DIRECTIONS:
In the answer, each line from the top of the material through the line that contains "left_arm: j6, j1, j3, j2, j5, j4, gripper" is restated exactly. No picture is given again.

■ ■ ■

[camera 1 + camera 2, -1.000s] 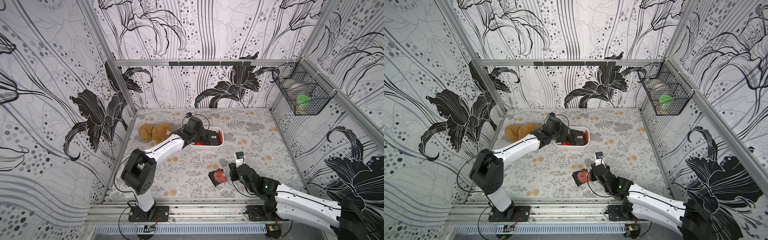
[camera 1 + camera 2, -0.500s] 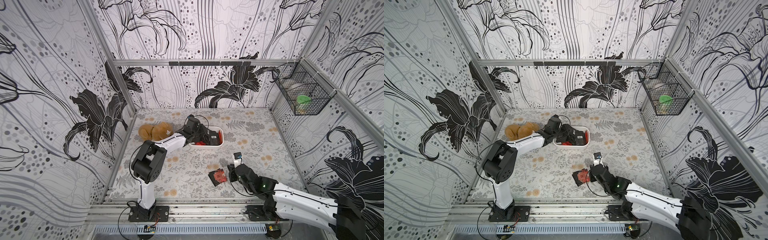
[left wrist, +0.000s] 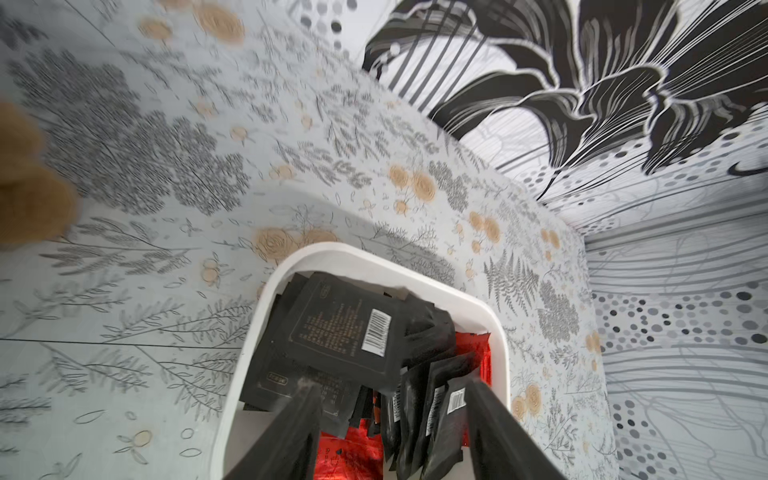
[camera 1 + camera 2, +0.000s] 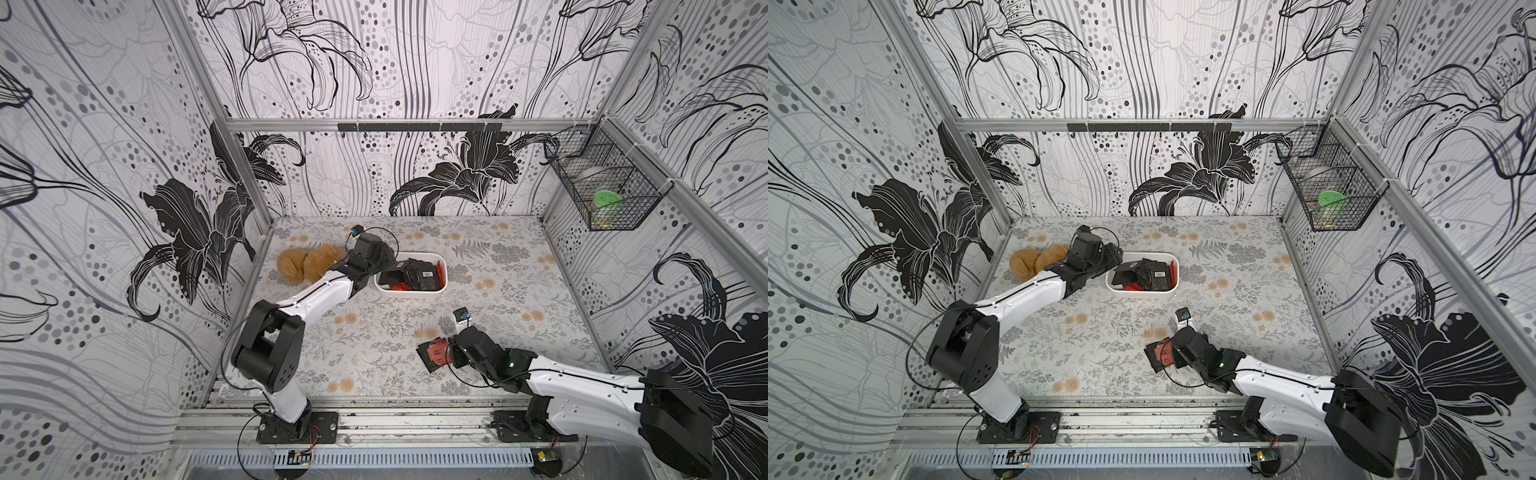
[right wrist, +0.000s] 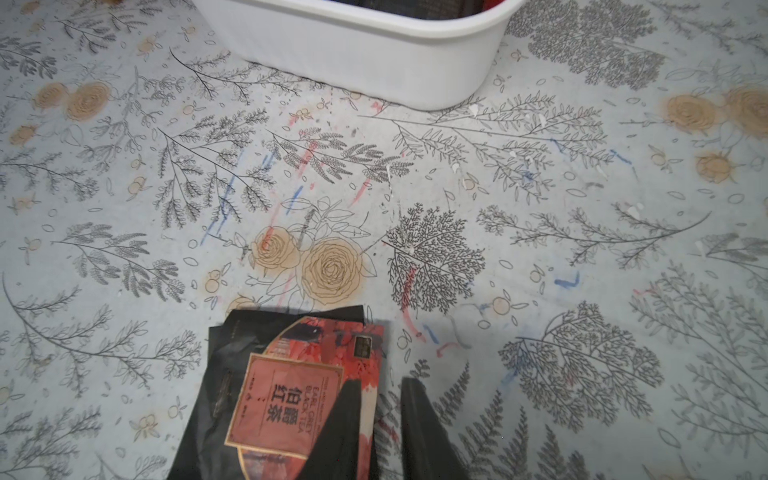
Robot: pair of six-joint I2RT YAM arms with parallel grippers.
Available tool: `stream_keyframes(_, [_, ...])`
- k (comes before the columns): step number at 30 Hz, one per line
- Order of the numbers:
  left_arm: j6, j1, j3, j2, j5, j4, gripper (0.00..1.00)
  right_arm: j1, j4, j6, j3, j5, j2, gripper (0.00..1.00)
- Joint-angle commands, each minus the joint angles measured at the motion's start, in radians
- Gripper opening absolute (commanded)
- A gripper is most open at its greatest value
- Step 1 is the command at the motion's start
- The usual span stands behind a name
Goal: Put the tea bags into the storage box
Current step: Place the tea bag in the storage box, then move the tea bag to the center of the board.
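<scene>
Floral mat [image 5: 540,249] under red-labelled black sachet [image 5: 282,395]

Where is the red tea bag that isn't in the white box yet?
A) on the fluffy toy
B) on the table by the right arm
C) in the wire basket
B: the red tea bag lies flat on the table, apart from the storage box.

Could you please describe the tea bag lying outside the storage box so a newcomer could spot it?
On the floral table, go from the white storage box toward the near edge, to the right gripper. The sachet lies at its tip: black with a red Earl Grey label, outside the box, unlike the other sachets.
</scene>
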Motion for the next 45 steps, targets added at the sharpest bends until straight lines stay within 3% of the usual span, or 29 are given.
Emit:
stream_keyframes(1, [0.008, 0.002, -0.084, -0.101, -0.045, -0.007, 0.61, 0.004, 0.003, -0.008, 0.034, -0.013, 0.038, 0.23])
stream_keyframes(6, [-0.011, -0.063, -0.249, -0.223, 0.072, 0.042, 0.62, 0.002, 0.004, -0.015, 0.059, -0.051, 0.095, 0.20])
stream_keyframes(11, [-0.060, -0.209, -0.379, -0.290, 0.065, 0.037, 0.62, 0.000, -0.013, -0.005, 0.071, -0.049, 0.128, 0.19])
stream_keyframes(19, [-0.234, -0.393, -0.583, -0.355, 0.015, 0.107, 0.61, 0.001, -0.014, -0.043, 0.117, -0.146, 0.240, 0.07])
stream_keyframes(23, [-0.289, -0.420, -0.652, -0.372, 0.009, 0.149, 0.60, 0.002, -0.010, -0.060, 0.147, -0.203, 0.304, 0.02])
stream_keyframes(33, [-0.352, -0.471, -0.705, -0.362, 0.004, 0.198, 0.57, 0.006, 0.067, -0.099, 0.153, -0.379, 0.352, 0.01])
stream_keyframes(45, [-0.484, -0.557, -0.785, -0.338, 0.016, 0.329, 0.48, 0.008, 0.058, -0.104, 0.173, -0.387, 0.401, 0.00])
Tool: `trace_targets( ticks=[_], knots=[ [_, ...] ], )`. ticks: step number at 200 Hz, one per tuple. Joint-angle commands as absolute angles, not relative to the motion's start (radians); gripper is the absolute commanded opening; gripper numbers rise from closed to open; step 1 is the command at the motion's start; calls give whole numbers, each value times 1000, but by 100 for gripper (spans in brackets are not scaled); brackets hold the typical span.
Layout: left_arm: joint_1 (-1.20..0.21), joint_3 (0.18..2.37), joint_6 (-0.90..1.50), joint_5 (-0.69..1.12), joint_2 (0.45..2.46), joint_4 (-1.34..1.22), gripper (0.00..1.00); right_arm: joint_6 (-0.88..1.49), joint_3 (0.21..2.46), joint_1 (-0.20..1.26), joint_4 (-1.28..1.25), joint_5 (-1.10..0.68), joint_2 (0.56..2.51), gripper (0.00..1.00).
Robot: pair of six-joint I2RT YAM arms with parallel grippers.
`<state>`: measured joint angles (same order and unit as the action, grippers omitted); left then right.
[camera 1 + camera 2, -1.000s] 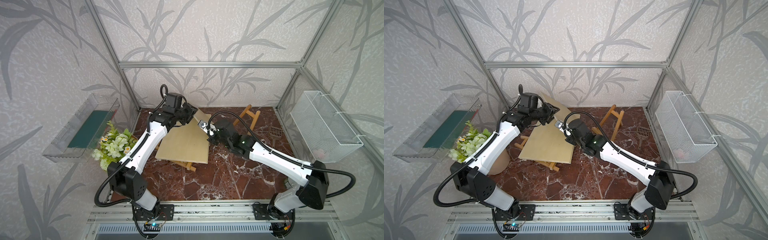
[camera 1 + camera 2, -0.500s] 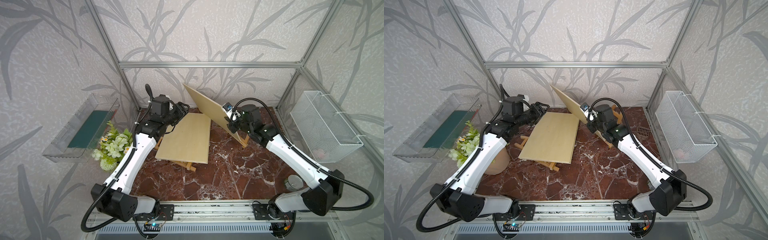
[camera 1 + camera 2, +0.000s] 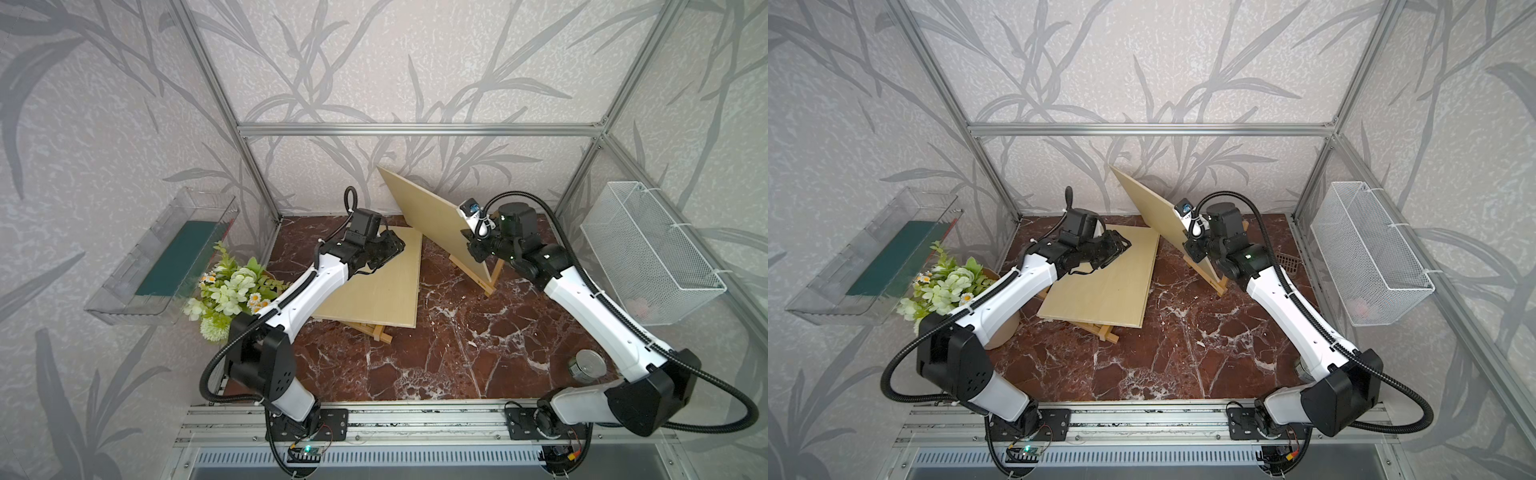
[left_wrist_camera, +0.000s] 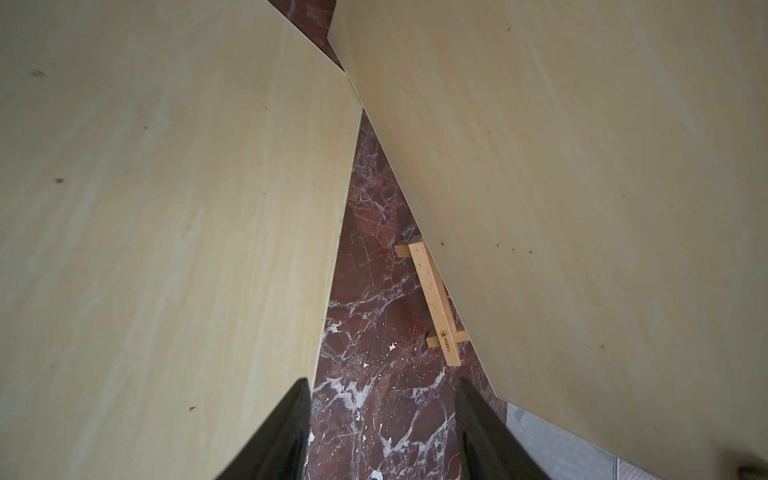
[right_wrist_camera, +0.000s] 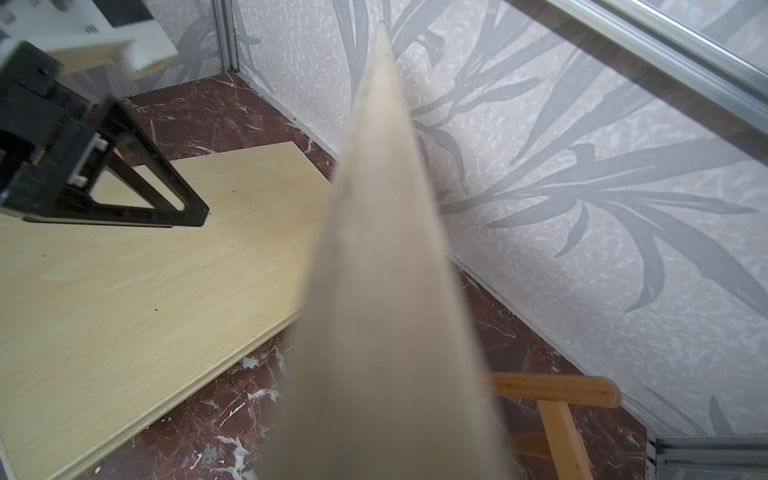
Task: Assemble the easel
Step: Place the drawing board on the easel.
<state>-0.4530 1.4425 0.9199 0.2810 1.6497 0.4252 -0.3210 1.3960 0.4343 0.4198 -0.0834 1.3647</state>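
Note:
My right gripper (image 3: 473,249) is shut on the lower edge of a pale wooden board (image 3: 432,224) (image 3: 1150,208), which stands steeply tilted at the back. The board's base is by a small wooden easel (image 3: 486,282) (image 4: 434,299), mostly hidden behind it. In the right wrist view the board (image 5: 386,291) is edge-on and hides my fingers. A second board (image 3: 374,286) (image 5: 145,291) lies flat on another easel (image 3: 376,330). My left gripper (image 3: 397,245) (image 4: 382,415) hovers open over that flat board's far corner, holding nothing.
A pot of flowers (image 3: 228,291) stands at the left edge, with a clear wall tray (image 3: 162,257) beside it. A white wire basket (image 3: 648,253) hangs on the right wall. A tin can (image 3: 588,365) sits by my right arm's base. A floor drain (image 3: 1287,262) lies at back right.
My right gripper lifted the upper board off the flat one and carried it right, up onto its edge by the back easel. My left arm swung left, then back over the flat board.

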Motion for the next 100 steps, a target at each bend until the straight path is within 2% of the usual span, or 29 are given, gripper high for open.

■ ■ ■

WRITTEN SOLUTION:
[camera 1 + camera 2, -1.000s] 
[camera 1 + camera 2, -0.500s] 
[left wrist, +0.000s] 
[camera 1 + camera 2, +0.000s] 
[right wrist, +0.000s] 
Robot: pair of six-joint I2RT YAM arms with parallel grippers.
Available tool: `stream_keyframes(_, [_, ...])`
- k (comes before the columns): step number at 30 Hz, one per line
- Order of the numbers:
  left_arm: j6, j1, j3, j2, j5, j4, gripper (0.00..1.00)

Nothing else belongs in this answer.